Let us define masturbation as: auto-erotic manipulation of the genitalia culminating in sexual gratification (ostensibly an orgasm).

The key to the definition above is the prefix “auto”. Don’t think cars. Rather, think the Greek word for “self”. In this way, an automobile is a “self-moving” vehicle, or, to say it another way, it is not dependent upon an external force to cause it’s motion.

The same with masturbation. It is done by the self to the self for the self. But is it a sin? Yes, as I will show.

Matthew 5:27-28,

Ye have heard that it was said by them of old time, Thou shalt not commit adultery: But I say unto you, That whosoever looketh on a woman to lust after her hath committed adultery with her already in his heart.

Let us first realize the principle of the matter. Christ was not saying that women are allowed to look upon a man with lust, or that someone of one gender is allowed to look upon another person of the same gender with lust. It is a universal principle. Looking on another person in any way, if that person is not your Biblical and legal spouse, is a sin. Thou shalt not do it!

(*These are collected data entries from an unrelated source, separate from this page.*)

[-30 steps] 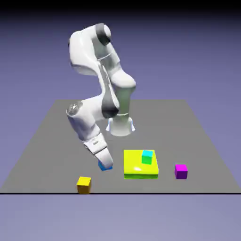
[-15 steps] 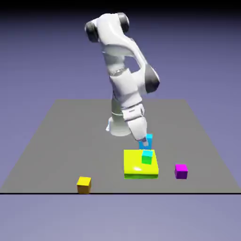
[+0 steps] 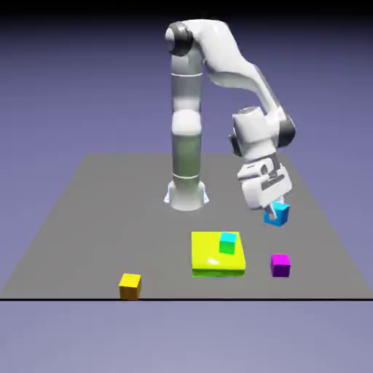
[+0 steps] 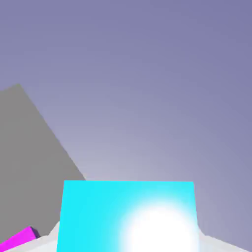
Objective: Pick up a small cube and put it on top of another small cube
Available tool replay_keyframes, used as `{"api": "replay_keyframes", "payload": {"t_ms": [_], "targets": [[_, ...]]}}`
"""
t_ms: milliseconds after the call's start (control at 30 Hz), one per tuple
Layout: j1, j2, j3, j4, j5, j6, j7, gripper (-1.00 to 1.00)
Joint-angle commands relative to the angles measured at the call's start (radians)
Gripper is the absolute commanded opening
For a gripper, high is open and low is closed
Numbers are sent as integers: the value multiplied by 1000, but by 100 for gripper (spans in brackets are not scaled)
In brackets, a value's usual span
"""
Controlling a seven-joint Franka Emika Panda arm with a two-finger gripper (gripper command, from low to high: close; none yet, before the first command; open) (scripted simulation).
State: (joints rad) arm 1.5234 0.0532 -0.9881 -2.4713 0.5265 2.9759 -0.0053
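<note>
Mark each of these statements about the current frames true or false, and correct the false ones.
1. The gripper holds the bright cyan cube clear of the table. True.
2. The bright cyan cube already rests on the magenta-purple cube. False: in the exterior view it hangs in the air above and behind the magenta-purple cube, which stands alone on the table.
3. The cyan-topped cube with green sides sits on the flat yellow-green block. True.
4. The orange-yellow cube sits on the flat yellow-green block. False: it stands by itself on the table near the front edge, toward the exterior view's left.
5. The hand view shows the bright cyan cube large at its bottom edge. True.
</note>
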Motion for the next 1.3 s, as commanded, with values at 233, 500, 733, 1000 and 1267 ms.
{"api": "replay_keyframes", "payload": {"t_ms": [233, 500, 733, 1000, 1267], "targets": [[-124, 136, 290, -76, 148, 165, 331, -100], [-287, 237, 531, -91, 207, 275, 484, -100], [-541, 324, 774, -43, 181, 350, 479, -100], [-746, 394, 972, -4, 161, 411, 475, 100], [-457, 295, 694, -59, 190, 325, 481, 100]]}}
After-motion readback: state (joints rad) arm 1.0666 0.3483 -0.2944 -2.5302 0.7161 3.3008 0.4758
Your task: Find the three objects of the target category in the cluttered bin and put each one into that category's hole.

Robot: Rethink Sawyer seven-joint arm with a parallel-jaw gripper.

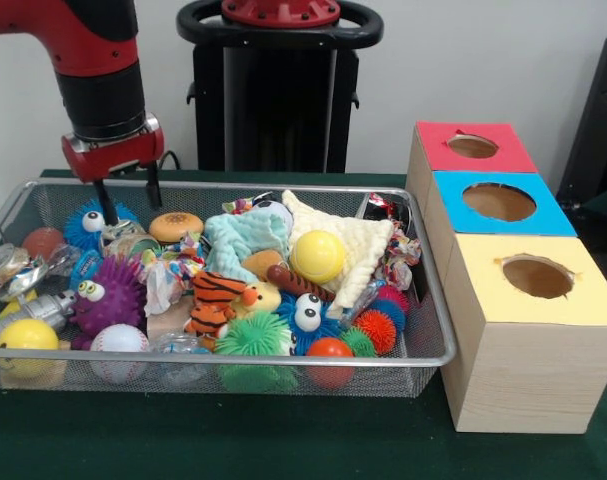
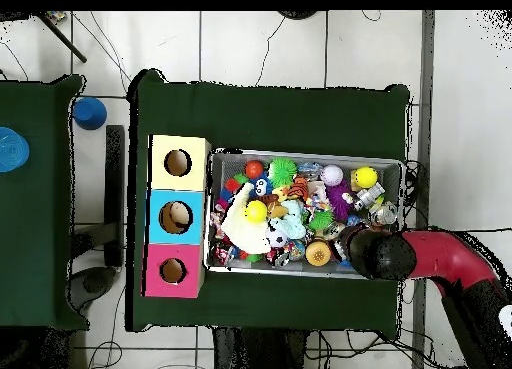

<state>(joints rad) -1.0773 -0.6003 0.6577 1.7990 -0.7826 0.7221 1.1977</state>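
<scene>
Red-and-black robot arm's hand [image 1: 127, 200] hangs at the far left corner of the silver wire-mesh bin [image 1: 233, 372], two black fingers [image 1: 104, 203] apart, gripping nothing, tips just above a blue spiky googly-eyed ball [image 1: 91, 222]. Bin is packed (toys, wrappers, cloth): purple spiky ball [image 1: 108, 296], white baseball [image 1: 119, 340], striped tiger plush [image 1: 215, 296], smooth yellow ball [image 1: 317, 256] on a cream cloth [image 1: 365, 246]. Right, on the green tabletop [image 1: 283, 440]: wooden boxes with holes, topped red [image 1: 473, 146], blue [image 1: 499, 202], yellow [image 1: 536, 277].
</scene>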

And, in case it wasn’t obvious, many, perhaps even most acts of masturbation involve a visual stimulant to arouse the perpetrator. Either an actual item like a video, a DVD, or a magazine is used, or a mental image in the mind is generated, either of a real person or a fake ideal. All are visual, meaning, something, whether external (pornographic materials) or internal (personal fantasies) are being “looked upon” to stir up lustful thoughts in order to capitalize upon them in the act.

1 Corinthians 7:1-5,

Now concerning the things whereof ye wrote unto me: It is good for a man not to touch a woman. Nevertheless, to avoid fornication, let every man have his own wife, and let every woman have her own husband. Let the husband render unto the wife due benevolence: and likewise also the wife unto the husband. The wife hath not power of her own body, but the husband: and likewise also the husband hath not power of his own body, but the wife. Defraud ye not one the other, except it be with consent for a time, that ye may give yourselves to fasting and prayer; and come together again, that Satan tempt you not for your incontinency.

Read this passage carefully. Look for the little details. Notice the context, that is, what it’s about. First, it’s about two people not “touching” each other (verse 1), where “to touch” is the Greek verb haptesthai, meaning to fasten one’s self to another. Haptesthai is in the middle voice (i.e. the action of the verb both redounds unto the actor, i.e. the self, while at the same time, is directed at the the one being touched) of the verb haptomai, meaning “to modify or change by touching/touching that influences” or touching someone in such a way as to influence or bring about change in another person, what HELPS Word-Studies describes as “impact touching[1].

So what’s Paul getting at? Clearly the idea Paul is trying to get across is a form of sensual touching that arouses the body and the genitalia and influences the person toward sexual desire, culminating, of course, in the act itself.[2] So that’s first. People in the church shouldn’t be touching each other in such sensual ways. Only Biblically and legally married people should experience this kind of touching.

The second context was already mentioned: to avoid fornication. We know fornication, or rather, pornication[3], is a sin worthy of God’s judgment in the second death (See for example, Romans 1:29-32, 1 Corinthians 6:9, Galatians 5:19-21, Hebrews 13:4, Revelation 21:8 and Revelation 22:15). Interestingly, the word “avoid” is the Greek preposition dia, and it means the channel of the act, i.e. the means whereby something is accomplished, best translated as “through“.[4]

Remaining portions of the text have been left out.